What the task asks:
Reproduce exactly the lines below from the one containing "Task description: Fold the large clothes" through the one containing "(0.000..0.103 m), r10", including both, and nothing else.

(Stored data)
§

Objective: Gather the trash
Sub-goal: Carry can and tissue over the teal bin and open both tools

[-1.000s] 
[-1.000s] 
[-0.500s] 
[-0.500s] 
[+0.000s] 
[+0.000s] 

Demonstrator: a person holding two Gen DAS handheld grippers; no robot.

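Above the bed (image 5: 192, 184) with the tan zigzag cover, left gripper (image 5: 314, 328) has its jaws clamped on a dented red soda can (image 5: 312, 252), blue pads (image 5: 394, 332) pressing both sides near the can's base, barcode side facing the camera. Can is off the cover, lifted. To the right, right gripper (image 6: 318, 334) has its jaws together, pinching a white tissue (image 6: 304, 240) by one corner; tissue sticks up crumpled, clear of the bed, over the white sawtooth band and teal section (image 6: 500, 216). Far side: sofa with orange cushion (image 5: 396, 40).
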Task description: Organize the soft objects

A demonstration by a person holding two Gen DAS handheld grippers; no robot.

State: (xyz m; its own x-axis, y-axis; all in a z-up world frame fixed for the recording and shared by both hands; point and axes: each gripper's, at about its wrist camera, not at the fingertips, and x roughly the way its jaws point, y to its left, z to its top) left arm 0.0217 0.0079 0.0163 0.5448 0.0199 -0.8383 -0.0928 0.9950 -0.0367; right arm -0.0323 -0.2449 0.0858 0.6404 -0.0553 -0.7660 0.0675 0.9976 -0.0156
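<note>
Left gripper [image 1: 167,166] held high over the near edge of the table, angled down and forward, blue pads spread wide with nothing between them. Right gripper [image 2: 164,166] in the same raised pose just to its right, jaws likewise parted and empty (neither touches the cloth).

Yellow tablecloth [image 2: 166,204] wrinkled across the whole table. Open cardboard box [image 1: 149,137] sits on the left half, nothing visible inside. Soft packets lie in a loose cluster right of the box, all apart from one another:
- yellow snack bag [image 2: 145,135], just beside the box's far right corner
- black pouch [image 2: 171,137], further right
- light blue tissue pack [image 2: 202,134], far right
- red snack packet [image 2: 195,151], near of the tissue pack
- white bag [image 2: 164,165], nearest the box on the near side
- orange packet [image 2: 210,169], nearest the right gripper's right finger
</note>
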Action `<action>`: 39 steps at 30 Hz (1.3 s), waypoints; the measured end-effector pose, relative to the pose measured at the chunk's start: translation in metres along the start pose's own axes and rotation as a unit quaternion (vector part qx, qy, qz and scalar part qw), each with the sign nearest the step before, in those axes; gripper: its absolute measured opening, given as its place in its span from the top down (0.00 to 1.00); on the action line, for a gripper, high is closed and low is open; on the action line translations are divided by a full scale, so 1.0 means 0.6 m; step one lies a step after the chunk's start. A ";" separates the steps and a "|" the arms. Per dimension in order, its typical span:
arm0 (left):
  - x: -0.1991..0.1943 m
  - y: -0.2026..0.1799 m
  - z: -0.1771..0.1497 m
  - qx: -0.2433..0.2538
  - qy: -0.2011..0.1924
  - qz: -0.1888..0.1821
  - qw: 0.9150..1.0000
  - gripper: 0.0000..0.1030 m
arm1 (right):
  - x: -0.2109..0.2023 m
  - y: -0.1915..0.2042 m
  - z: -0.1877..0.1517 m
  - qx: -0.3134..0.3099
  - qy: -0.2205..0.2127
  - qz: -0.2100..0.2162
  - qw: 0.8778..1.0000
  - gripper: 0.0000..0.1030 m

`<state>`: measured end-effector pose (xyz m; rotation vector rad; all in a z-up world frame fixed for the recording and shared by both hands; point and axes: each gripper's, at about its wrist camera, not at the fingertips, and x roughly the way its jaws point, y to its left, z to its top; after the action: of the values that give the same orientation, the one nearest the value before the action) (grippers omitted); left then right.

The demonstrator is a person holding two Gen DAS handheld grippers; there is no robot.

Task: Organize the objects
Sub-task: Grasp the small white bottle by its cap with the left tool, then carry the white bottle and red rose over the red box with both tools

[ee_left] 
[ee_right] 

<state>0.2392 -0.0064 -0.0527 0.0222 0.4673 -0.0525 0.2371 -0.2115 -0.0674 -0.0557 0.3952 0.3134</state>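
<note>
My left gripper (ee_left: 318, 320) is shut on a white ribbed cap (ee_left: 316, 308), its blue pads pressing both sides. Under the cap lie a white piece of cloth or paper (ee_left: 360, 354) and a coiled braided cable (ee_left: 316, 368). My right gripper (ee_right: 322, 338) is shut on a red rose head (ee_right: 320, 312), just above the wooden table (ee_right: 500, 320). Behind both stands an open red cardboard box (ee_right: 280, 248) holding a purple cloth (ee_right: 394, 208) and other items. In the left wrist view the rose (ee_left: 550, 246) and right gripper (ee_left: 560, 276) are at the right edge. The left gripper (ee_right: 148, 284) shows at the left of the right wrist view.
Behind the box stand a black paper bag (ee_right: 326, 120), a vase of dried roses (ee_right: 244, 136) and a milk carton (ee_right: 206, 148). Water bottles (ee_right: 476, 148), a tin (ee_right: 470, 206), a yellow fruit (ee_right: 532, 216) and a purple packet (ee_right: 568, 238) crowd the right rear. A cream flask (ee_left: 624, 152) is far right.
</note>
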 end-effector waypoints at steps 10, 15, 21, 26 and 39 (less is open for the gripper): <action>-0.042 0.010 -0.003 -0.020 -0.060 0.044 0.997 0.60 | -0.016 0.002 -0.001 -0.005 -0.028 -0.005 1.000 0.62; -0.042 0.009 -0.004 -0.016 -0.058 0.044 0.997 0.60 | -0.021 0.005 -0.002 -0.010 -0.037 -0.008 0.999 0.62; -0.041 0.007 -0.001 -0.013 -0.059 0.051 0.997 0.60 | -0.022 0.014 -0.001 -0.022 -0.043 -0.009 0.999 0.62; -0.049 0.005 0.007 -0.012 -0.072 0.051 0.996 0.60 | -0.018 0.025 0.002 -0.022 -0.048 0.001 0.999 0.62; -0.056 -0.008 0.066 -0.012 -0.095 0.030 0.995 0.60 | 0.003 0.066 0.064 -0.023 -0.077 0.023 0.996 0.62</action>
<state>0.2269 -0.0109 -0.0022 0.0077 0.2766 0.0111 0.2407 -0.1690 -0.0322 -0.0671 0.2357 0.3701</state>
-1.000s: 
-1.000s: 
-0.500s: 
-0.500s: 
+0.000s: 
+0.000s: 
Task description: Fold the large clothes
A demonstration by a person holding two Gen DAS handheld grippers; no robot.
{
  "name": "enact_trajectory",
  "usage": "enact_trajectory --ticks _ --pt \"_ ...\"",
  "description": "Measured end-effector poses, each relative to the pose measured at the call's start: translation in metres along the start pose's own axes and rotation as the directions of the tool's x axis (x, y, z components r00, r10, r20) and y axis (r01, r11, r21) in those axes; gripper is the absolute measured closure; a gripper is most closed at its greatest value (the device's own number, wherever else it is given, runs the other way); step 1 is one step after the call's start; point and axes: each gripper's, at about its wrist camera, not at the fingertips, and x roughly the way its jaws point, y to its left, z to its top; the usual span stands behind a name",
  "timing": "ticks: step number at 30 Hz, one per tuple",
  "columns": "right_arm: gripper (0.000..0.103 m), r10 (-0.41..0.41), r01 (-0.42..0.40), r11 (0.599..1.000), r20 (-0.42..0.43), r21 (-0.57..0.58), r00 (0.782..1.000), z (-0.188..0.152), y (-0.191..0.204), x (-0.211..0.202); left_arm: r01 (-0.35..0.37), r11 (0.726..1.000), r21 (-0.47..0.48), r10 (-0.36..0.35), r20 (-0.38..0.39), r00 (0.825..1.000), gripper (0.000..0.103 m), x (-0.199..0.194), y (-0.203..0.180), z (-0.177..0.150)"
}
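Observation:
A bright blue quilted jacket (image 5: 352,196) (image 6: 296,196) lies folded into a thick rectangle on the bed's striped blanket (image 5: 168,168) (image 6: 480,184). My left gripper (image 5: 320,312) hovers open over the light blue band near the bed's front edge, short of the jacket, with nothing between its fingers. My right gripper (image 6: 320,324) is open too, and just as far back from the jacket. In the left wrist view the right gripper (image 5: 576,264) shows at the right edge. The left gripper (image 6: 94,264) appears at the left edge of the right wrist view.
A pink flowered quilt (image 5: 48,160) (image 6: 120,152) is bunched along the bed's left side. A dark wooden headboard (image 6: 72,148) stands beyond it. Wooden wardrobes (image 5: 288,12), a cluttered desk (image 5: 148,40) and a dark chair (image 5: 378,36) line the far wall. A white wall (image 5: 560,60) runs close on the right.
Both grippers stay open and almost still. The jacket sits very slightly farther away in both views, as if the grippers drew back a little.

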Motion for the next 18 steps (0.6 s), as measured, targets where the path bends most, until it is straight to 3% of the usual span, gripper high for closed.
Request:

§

Result of this task:
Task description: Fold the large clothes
A demonstration by a person holding two Gen DAS handheld grippers; no robot.
{
  "name": "enact_trajectory",
  "usage": "enact_trajectory --ticks _ --pt \"_ ...\"",
  "description": "Measured end-effector poses, each relative to the pose measured at the call's start: translation in metres along the start pose's own axes and rotation as the directions of the tool's x axis (x, y, z components r00, r10, r20) and y axis (r01, r11, r21) in those axes; gripper is the absolute measured closure; a gripper is most closed at its greatest value (the device's own number, wherever else it is given, runs the other way); step 1 is one step after the call's start; point and axes: each gripper's, at about its wrist camera, not at the fingertips, and x roughly the way its jaws point, y to its left, z to its top; the usual span stands behind a name",
  "timing": "ticks: step number at 30 Hz, one per tuple",
  "columns": "right_arm: gripper (0.000..0.103 m), r10 (-0.41..0.41), r01 (-0.42..0.40), r11 (0.599..1.000), r20 (-0.42..0.43), r21 (-0.57..0.58), r00 (0.782..1.000), z (-0.188..0.152), y (-0.191..0.204), x (-0.211..0.202); left_arm: r01 (-0.35..0.37), r11 (0.726..1.000), r21 (-0.47..0.48), r10 (-0.36..0.35), r20 (-0.38..0.39), r00 (0.825..1.000), gripper (0.000..0.103 m), x (-0.199..0.194), y (-0.203..0.180), z (-0.177..0.150)"

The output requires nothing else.